Review, teardown, and testing of ERPF-400-24 Mean Well power supply

General Description

Brief Specification: ERPF-400-24 is a power supply unit with a 24-volt DC output and a rated current of up to 16.7 amps. According to the specification, the unit has an extended operating range for AC input voltage from 90 to 264 V. However, with an input voltage between 90 and 200 V, the unit can only deliver 50% of its rated power. 
It can also operate from a DC input within the range of 127 to 370 V.

The unit has dimensions of around 9x5x2 inches (220x130x48 mm exactly), is built on a printed circuit board housed in a stamped metal case, and is designed to operate with no forced cooling. The board is installed into the case, like in a tray, and is covered with a compound (most likely thermally conductive), making it non-removable for repair. The unit is covered with a perforated lid on top.

It features an LED indicator for output voltage and allows adjustment of the output voltage within a range of -5% to +10%. The unit includes an active PFC (Power Factor Correction) circuit and has a high power factor of up to 0.98 at 115 VAC. It also has thermal protection, with temperature monitoring performed using a thermistor placed on the output rectifier diodes.
Traditional safe measures, such as overload and overvoltage protection, are also provided.
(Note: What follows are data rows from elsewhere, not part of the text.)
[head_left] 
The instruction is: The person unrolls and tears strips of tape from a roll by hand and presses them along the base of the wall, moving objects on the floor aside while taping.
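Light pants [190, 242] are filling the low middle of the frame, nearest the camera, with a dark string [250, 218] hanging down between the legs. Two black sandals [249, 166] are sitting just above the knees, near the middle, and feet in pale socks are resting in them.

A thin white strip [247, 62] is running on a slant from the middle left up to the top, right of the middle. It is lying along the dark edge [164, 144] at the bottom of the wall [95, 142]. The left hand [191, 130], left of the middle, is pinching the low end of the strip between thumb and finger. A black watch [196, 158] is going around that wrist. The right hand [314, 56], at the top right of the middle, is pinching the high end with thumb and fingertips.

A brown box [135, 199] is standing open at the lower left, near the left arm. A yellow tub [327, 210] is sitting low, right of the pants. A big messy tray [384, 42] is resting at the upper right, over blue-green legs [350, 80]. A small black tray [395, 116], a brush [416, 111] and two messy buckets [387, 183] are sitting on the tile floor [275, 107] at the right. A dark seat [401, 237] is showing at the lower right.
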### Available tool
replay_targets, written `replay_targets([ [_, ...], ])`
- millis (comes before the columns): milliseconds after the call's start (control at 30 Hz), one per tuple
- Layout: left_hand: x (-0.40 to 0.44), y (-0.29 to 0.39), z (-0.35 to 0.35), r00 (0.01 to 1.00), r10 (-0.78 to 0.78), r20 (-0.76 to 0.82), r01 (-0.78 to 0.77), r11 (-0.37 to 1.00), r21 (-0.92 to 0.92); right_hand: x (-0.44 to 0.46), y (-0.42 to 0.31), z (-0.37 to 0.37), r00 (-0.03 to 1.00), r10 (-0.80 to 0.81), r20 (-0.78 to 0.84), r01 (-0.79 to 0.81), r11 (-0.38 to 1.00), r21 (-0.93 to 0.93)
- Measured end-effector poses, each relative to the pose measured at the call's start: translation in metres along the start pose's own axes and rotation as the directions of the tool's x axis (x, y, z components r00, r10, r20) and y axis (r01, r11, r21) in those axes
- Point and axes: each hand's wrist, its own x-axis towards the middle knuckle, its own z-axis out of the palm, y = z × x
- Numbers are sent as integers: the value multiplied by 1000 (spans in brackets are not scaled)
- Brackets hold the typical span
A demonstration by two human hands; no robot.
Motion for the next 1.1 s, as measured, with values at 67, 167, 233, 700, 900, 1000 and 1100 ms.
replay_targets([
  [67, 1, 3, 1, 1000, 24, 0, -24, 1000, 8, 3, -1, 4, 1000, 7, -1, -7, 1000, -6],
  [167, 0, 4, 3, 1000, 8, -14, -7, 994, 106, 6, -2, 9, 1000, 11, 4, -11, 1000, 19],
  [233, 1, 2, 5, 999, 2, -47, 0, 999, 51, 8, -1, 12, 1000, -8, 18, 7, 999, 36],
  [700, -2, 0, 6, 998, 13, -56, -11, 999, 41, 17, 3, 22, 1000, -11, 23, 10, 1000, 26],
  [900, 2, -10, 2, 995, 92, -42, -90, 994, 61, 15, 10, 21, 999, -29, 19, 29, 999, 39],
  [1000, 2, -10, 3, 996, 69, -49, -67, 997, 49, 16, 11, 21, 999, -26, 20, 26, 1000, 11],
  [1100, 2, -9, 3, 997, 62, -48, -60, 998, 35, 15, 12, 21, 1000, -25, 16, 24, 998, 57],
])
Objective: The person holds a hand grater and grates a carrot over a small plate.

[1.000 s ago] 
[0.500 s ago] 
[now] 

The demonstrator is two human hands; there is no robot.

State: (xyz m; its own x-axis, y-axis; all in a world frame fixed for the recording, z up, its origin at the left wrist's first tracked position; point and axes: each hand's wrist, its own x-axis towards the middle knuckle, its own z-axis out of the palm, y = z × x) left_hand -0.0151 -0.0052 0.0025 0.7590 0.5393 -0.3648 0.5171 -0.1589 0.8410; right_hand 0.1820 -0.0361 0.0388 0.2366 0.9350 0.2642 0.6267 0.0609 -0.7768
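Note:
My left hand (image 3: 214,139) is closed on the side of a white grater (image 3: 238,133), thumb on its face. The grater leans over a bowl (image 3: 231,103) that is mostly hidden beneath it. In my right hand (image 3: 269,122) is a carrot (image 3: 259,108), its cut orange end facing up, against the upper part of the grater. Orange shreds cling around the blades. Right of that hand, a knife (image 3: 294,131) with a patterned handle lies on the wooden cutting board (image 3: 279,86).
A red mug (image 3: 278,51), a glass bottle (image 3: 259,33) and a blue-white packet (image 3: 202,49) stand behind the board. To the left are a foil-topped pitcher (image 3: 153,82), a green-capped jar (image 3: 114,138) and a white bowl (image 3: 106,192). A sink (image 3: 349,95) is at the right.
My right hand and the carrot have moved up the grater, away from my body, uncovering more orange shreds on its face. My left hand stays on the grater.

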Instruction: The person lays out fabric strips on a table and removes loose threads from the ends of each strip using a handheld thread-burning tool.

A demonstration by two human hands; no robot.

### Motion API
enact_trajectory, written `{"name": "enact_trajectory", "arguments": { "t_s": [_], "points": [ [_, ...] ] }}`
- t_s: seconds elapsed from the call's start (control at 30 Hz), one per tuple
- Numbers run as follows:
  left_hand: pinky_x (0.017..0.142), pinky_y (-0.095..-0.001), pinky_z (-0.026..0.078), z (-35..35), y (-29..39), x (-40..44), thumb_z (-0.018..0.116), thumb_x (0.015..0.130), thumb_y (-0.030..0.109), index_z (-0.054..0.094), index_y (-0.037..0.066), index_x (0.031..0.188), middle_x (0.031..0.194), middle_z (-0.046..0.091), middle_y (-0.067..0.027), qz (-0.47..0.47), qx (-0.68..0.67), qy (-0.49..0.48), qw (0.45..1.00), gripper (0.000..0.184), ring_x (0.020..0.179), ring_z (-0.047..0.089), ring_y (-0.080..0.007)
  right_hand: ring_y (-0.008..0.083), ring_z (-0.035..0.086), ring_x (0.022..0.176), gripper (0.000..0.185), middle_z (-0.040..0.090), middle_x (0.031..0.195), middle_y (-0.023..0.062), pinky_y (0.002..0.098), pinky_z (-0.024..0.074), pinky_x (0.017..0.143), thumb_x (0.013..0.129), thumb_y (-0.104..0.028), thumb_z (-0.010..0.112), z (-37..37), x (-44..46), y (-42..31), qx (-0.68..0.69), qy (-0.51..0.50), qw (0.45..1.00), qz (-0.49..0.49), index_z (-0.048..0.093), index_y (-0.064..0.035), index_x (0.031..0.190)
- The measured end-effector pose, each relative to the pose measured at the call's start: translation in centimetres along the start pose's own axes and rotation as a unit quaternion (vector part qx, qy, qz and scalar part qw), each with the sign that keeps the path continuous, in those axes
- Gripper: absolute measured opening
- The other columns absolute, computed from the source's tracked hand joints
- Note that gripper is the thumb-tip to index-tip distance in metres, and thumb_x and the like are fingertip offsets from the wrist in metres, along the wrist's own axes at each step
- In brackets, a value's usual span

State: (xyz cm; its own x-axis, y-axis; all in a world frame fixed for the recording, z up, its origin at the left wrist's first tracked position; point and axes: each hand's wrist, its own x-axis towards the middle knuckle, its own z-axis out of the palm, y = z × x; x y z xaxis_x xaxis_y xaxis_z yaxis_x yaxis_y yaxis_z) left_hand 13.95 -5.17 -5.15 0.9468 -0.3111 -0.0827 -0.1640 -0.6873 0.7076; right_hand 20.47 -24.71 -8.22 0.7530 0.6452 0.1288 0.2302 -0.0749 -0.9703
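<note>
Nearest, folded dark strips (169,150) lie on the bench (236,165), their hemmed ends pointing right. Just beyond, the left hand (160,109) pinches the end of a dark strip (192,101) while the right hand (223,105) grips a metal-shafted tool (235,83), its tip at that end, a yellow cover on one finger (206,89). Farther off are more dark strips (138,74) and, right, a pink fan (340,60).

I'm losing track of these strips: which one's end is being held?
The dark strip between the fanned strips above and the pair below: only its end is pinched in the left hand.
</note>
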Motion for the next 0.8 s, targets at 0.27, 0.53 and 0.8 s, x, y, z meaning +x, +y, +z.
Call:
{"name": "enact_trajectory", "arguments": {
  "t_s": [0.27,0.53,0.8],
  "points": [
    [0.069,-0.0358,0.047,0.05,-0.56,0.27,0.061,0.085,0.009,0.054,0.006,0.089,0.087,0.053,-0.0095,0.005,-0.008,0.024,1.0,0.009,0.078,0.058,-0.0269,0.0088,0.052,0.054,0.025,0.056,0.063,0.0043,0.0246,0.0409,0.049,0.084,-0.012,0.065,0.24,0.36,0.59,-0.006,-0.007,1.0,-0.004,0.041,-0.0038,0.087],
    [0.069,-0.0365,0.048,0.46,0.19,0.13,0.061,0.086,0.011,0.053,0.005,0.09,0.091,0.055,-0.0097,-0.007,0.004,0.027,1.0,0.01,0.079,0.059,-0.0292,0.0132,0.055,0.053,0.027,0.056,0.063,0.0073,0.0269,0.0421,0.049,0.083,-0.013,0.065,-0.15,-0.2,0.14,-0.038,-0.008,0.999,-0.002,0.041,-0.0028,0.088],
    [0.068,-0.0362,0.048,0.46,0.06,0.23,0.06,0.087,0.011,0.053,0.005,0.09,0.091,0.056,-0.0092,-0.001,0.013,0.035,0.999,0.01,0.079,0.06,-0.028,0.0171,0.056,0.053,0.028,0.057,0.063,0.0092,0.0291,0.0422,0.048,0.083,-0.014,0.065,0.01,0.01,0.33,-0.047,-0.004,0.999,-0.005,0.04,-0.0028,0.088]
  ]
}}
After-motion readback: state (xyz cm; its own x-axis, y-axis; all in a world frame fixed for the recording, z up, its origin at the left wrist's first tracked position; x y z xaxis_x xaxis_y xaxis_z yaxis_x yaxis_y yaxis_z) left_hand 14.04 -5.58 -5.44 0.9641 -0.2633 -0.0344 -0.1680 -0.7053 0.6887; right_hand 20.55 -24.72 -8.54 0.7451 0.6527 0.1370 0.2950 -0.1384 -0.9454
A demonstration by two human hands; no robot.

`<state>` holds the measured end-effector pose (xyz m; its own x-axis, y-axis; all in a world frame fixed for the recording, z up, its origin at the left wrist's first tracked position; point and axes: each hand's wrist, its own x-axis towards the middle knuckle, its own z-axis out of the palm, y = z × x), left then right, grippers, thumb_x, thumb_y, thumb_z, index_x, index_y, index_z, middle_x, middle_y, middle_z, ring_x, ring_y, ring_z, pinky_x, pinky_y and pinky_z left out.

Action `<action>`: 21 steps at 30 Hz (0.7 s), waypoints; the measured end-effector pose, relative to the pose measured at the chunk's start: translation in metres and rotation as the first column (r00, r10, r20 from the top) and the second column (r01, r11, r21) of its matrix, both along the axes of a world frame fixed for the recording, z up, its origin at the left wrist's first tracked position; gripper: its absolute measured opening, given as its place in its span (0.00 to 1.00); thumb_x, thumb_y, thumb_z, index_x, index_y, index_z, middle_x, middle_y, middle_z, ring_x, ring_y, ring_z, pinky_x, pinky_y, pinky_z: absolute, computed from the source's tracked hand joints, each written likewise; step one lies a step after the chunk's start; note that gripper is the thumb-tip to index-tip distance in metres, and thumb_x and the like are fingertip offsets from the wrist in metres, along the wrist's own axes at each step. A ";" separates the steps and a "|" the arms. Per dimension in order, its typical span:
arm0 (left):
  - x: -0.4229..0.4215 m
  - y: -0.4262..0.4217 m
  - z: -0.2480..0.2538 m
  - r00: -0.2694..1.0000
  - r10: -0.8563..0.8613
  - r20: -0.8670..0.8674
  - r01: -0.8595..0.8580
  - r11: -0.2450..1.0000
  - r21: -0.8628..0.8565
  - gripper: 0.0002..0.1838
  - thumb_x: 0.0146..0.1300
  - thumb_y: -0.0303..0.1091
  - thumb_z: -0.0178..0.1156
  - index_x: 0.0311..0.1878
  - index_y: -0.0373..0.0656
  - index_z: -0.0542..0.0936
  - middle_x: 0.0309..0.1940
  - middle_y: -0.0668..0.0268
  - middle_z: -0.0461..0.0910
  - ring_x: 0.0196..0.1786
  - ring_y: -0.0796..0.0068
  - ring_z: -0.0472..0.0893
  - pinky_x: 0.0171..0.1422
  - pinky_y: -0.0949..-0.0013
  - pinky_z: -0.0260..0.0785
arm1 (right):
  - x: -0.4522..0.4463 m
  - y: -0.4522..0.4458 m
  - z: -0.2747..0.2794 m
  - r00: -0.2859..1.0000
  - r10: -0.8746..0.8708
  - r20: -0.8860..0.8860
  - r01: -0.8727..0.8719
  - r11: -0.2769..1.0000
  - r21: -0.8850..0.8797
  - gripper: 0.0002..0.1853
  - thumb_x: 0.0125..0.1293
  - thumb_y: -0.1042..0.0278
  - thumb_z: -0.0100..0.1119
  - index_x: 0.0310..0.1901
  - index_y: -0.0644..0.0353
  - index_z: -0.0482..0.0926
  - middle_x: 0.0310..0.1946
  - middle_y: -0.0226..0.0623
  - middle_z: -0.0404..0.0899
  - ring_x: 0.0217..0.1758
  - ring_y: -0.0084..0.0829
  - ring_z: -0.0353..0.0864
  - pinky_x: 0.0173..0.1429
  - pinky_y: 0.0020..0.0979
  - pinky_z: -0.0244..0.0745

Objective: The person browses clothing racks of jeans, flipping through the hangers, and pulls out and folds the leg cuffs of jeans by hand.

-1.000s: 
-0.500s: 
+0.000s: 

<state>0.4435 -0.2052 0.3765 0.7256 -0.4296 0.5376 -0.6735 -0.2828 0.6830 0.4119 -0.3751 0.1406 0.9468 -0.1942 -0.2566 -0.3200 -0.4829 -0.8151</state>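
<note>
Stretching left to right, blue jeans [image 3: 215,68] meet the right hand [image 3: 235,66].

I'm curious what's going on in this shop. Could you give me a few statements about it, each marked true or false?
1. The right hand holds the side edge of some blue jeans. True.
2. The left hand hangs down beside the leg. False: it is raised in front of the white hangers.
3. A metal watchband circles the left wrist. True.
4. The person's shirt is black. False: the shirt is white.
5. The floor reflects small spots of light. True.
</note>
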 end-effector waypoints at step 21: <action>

Circuit and construction description: Unfortunately, the compound filling makes detailed examination of the circuit difficult, so there is a high probability of interpretation errors. However, it appears that the design shares many similarities with the RSP-320-24 (https://teardownit.com/posts/review-teardown-and-testing-of-rsp-320-24-mean-well-power-supply) power supply unit, in both circuit and layout. This suggests that the ERPF-400 may be controlled by the FAN4800 controller, just like the RSP-320.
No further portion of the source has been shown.